Description
1 Purpose
In this project, you will be adapting your Simulation 4 code to build a pipelined
processor. Each pipeline register will be represented by its own struct; for
instance, the ID/EX pipeline register is represented by the struct ID EX. Just
like in a real processor, each pipeline register must contain all of the information
that is saved from one clock cycle to another; there will not be any global
Control struct (as there was in Simulation Project 4).
The core of each pipeline phase is an execute * function, which typically
will read from the pipeline register on the left, and write to the pipeline register
on the right. However, the details vary from phase to phase – so read the spec
carefully.
Sim 5 will be a lot easier to write if you have Sim 4 to base it off of. So, if
you didn’t complete that project, your first step should be to finish it!
1.1 Required Filenames to Turn in
Name your C file sim5.c.
2 Required Instructions
Every student must implement the following instructions. (The instructions in
red will require you to expand the standard CPU design by adding extra control
bits, or extra values to existing controls.)

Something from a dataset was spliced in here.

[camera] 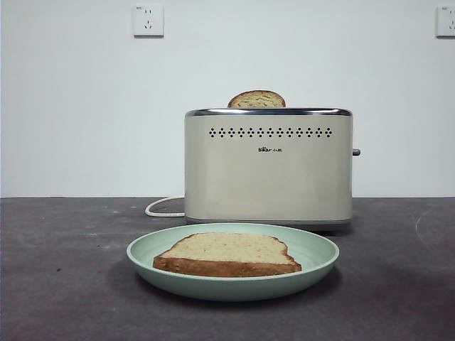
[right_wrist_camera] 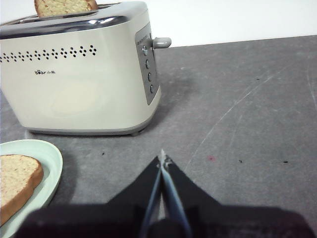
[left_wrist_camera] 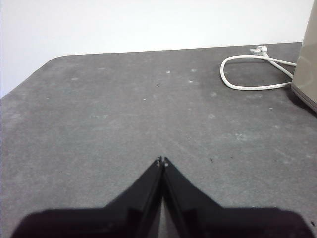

• add, addu, sub, subu, addi, addiu
(Treat the ’u’ instructions exactly the same as their more ordinary counterparts. Just use C addition and subtraction, using signed integers. Ignore
overflow.)
• and, or, xor, nor
• slt, slti
• lw, sw
• beq, bne, j
• andi, ori
• lui
1
• nop
Remember that the instruction NOP is all zeroes, which works out to be
sll $zero,$zero,0. You may implement the full SLL instruction if you
wish – but the only thing that you are required to do is to make sure
that a NOP instruction will work. (See below for some details about the
required ALU op.)
2.1 No Extra Instruction Requirement
Unlike Simulation 4, I am not requiring that you implement any extra instructions, beyond the list above. However, I’ve tried to implement the project in
such a way that it is possible to implement more, if you find that interesting.
2.2 Extended Control Values
Just like in Simulation 4, we’ll need to modify the standard CPU design a bit.
You must add the following features:
• Set ALUsrc=2 to indicate zero-extended imm16
• Set ALU.op=4 to select the XOR operation in the ALU
• Set ALU.op=5 if the operation is a NOP
(If you wish to do a full SLL implementation, that’s fine – but your design
must implement at least NOP, and it must use ALU.op=5 when it does.)
(This will be enough to pass the testcases that print out lots of debug data.)
In addition, as noted above, you must support other instructions as well –
but for those, you can decide how to implement them. While you can expect
that I will test them, I won’t print out debug data when I do.
3 Data Forwarding
In class, we’ve talked about two types of data forwarding: forwarding into the
ALU, and forwarding into the “Write data” port of the memory unit. In this
project, you will implement both.
Forwarding into the ALU is handled through the EX ALUinput* functions.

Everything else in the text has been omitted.